Dores no joelho nem sempre significam lesões graves nos ossos ou ligamentos. Muitas vezes, o desconforto é causado por inflamações nos tecidos moles que cercam a articulação, especificamente as bursas e os tendões. As bursites e tendinites são condições extremamente comuns, tanto em atletas de alto rendimento quanto em pessoas sedentárias que iniciam uma atividade física sem o devido preparo ou sofrem com sobrecarga no dia a dia.

As tendinites ocorrem quando há a inflamação de um tendão, a estrutura fibrosa que conecta o músculo ao osso. No joelho, a mais frequente é a tendinite patelar (conhecida como "joelho do saltador"), que causa dor logo abaixo da rótula. Já a bursite é a inflamação da bursa, uma pequena bolsa cheia de líquido que atua como um amortecedor para reduzir o atrito entre tendões, músculos e ossos. A bursite da "pata de ganso", na parte interna do joelho, é um exemplo clássico.

Geralmente, essas condições estão ligadas ao "overuse", ou seja, o uso excessivo e repetitivo da articulação. Corridas de longa distância, subidas frequentes de escadas, agachamentos com técnica incorreta ou aumento repentino na intensidade dos treinos são gatilhos comuns. Além disso, desequilíbrios musculares e falta de alongamento podem aumentar a tensão sobre essas estruturas, favorecendo o processo inflamatório.

Os sintomas costumam ser bem localizados. O paciente relata dor ao tocar a região, inchaço leve e piora do incômodo ao realizar movimentos específicos, como esticar a perna ou subir degraus.

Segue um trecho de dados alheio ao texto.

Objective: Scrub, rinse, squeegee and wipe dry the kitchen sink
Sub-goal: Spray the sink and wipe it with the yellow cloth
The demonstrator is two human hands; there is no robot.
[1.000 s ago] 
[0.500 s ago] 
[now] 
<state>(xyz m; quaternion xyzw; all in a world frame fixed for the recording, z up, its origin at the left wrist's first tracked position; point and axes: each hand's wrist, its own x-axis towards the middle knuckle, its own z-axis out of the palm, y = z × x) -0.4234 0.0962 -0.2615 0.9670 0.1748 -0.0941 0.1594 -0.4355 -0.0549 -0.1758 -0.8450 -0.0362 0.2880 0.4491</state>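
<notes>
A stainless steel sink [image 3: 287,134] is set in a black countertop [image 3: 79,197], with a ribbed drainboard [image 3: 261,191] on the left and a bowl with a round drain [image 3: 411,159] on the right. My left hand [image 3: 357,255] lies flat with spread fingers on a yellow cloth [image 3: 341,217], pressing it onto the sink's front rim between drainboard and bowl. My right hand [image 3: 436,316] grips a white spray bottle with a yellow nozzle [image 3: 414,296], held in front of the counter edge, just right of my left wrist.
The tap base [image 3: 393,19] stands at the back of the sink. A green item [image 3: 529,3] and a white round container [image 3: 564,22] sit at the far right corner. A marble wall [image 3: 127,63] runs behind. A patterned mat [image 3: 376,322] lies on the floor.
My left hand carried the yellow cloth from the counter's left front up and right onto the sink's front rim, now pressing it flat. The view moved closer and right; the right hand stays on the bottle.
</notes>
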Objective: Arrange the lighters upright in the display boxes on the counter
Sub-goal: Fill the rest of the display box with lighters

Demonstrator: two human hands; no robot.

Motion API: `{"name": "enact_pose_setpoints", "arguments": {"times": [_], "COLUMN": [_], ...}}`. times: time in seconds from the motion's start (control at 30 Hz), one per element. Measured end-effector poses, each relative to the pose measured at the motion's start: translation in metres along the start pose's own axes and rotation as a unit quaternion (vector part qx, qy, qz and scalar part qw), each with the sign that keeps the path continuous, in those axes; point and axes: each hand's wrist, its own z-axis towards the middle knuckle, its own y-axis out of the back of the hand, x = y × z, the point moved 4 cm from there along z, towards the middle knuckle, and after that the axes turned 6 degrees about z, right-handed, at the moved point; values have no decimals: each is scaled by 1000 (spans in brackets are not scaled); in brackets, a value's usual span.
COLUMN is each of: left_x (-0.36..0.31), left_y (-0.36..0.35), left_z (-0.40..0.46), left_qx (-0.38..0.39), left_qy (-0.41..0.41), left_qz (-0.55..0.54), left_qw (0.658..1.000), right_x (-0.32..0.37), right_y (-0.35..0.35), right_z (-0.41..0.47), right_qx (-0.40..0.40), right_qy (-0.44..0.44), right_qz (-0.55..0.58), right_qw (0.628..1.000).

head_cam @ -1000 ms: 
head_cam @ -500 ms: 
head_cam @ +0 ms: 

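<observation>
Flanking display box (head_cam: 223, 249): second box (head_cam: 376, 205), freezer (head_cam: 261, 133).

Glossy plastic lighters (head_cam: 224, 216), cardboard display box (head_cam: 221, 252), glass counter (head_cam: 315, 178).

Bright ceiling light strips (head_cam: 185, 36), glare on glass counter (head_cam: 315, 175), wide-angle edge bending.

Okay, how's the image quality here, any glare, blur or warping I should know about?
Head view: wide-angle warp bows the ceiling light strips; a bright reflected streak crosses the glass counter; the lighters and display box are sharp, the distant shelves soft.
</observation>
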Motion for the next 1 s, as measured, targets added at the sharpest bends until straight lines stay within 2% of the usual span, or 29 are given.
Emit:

Diferente de uma lesão aguda traumática, a dor da tendinite ou bursite tende a começar de forma leve e vai piorando progressivamente se a atividade causadora não for interrompida ou ajustada.

O diagnóstico realizado pelo Dr. Diego Figueiredo Melara baseia-se primeiramente no exame físico e na história clínica do paciente. Para descartar outras lesões e confirmar a extensão da inflamação, exames como ultrassonografia ou ressonância magnética podem ser solicitados. O tratamento é predominantemente conservador, envolvendo repouso relativo, aplicação de gelo, uso de anti-inflamatórios e, fundamentalmente, a fisioterapia.

A reabilitação é a chave para evitar que o problema se torne crônico. A fisioterapia atua não apenas no alívio da dor, mas na correção dos fatores que causaram a lesão, através de exercícios de fortalecimento e alongamento. O retorno às atividades deve ser gradual e acompanhado, garantindo que o joelho esteja preparado para suportar a carga novamente sem risco de recidivas.